- **What to do**: Please count the lines in this listing that include the string "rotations", and give only the number.

*** Opening of Data for this task ***

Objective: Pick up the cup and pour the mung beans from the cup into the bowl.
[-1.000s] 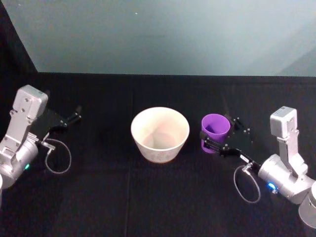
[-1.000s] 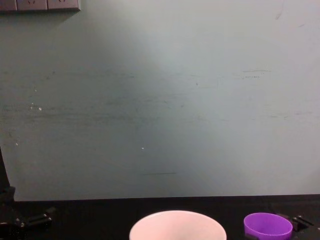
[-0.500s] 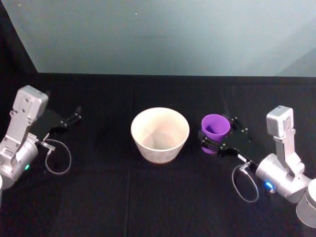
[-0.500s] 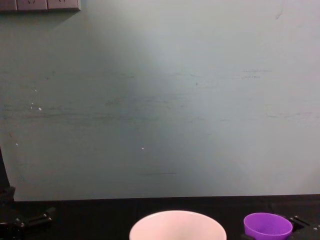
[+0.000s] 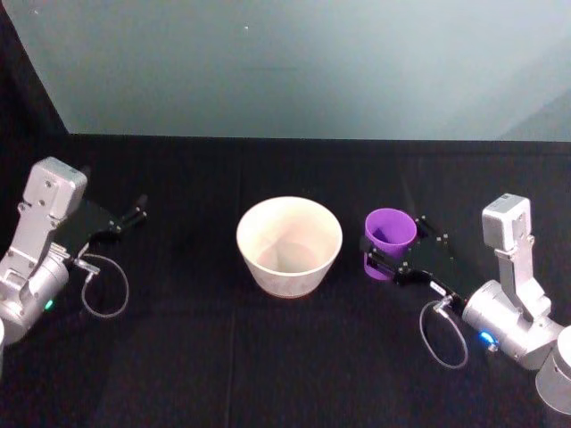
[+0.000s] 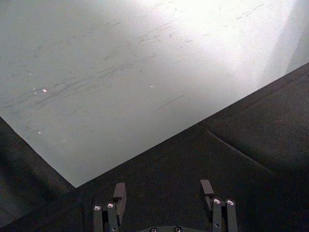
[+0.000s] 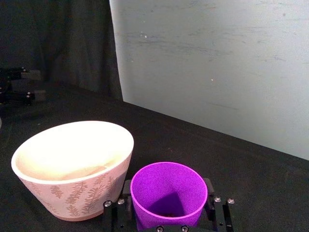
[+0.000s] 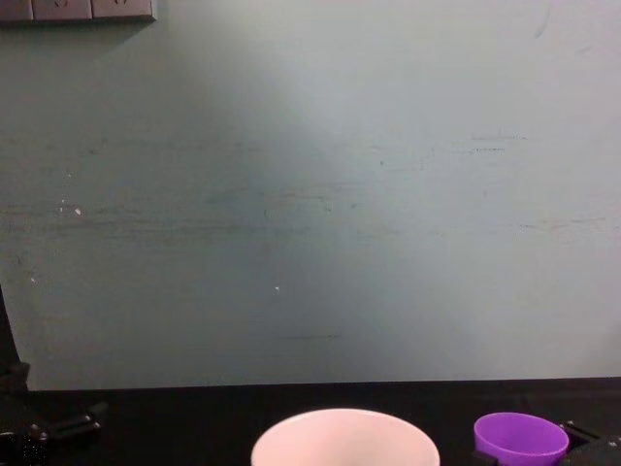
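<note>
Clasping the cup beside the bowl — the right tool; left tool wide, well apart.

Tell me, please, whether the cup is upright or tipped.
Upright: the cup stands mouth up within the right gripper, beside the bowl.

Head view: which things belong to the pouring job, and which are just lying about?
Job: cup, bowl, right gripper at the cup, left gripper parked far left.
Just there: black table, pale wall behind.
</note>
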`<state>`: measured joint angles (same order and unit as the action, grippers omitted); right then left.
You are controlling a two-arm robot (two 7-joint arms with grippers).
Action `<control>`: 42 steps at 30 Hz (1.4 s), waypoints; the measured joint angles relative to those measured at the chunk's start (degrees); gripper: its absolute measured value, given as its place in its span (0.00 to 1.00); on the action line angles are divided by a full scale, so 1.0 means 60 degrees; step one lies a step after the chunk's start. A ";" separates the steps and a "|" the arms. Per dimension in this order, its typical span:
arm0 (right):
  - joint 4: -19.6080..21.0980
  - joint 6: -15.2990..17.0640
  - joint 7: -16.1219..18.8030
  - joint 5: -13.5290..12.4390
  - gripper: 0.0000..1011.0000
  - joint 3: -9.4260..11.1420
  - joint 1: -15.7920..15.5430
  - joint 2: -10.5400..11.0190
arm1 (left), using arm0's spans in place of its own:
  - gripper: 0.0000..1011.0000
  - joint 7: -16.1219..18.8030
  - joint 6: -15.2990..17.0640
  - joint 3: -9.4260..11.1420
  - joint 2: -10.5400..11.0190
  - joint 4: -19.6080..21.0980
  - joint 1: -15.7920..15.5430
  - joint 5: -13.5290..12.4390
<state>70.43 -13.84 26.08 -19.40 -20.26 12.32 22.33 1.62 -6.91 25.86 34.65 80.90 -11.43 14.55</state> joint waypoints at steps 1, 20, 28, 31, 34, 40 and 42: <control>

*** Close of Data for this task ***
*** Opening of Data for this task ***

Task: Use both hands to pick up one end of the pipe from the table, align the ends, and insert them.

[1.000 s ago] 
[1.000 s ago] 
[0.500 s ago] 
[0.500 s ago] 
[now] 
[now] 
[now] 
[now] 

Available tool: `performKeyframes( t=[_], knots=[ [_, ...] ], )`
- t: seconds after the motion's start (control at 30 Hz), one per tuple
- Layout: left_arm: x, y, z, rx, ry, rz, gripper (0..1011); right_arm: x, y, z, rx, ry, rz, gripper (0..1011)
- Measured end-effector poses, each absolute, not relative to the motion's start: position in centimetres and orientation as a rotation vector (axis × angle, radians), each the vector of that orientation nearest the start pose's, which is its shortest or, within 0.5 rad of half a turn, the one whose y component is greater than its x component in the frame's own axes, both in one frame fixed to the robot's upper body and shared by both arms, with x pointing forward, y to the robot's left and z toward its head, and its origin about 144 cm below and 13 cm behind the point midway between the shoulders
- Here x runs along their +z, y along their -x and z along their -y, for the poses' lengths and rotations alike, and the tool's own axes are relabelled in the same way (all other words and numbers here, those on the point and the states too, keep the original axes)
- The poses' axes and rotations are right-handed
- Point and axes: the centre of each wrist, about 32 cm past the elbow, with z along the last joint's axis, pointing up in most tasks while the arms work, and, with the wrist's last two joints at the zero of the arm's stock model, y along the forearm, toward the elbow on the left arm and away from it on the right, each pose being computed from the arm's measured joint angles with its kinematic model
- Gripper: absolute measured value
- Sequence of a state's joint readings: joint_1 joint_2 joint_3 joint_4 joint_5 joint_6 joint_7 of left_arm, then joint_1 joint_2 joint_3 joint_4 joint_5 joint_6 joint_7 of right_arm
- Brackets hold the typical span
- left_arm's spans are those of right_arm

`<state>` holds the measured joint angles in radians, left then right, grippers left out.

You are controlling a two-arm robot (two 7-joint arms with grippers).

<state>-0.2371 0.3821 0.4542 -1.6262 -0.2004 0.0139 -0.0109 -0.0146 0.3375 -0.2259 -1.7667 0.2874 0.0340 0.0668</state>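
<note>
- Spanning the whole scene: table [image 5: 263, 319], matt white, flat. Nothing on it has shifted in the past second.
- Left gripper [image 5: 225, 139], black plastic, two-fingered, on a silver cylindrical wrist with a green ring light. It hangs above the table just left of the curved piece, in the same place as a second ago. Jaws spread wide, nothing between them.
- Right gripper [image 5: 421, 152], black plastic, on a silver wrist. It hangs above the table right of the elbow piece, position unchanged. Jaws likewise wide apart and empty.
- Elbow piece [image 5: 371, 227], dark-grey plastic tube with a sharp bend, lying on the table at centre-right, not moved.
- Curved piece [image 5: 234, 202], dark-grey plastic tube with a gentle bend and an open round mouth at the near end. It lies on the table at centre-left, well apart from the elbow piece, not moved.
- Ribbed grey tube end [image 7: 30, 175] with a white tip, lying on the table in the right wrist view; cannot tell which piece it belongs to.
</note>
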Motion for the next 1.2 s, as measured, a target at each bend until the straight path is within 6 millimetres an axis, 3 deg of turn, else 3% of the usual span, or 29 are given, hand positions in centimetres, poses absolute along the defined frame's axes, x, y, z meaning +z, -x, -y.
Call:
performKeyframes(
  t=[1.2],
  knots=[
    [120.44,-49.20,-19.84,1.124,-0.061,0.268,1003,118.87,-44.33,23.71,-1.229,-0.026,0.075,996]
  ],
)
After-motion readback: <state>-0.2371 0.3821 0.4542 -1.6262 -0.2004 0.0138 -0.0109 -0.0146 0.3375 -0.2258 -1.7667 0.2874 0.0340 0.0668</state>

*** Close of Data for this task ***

- **Task solution**: 2